**PROBLEM REQUIREMENTS:** Copy out the data word for word, without any of its pictures.

**PROVIDED MATERIAL:**
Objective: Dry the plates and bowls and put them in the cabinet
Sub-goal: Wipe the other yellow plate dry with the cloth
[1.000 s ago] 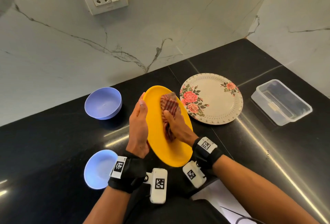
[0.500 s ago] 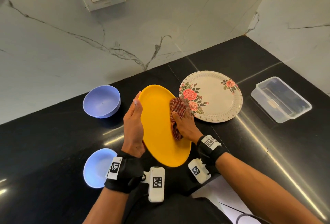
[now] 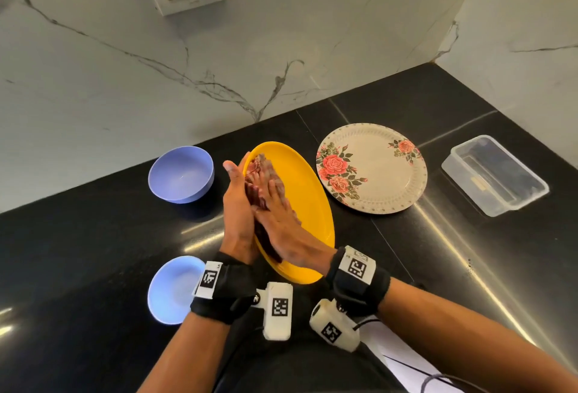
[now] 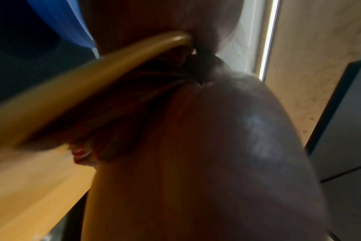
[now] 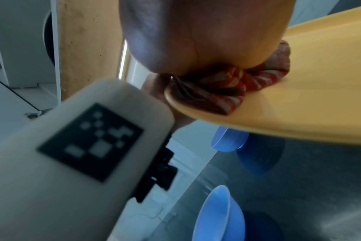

**RESULT OF THE TASK:**
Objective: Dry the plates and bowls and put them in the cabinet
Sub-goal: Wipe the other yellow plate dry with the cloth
[1.000 s ago] 
[0.500 s ago] 
[now] 
[now] 
[now] 

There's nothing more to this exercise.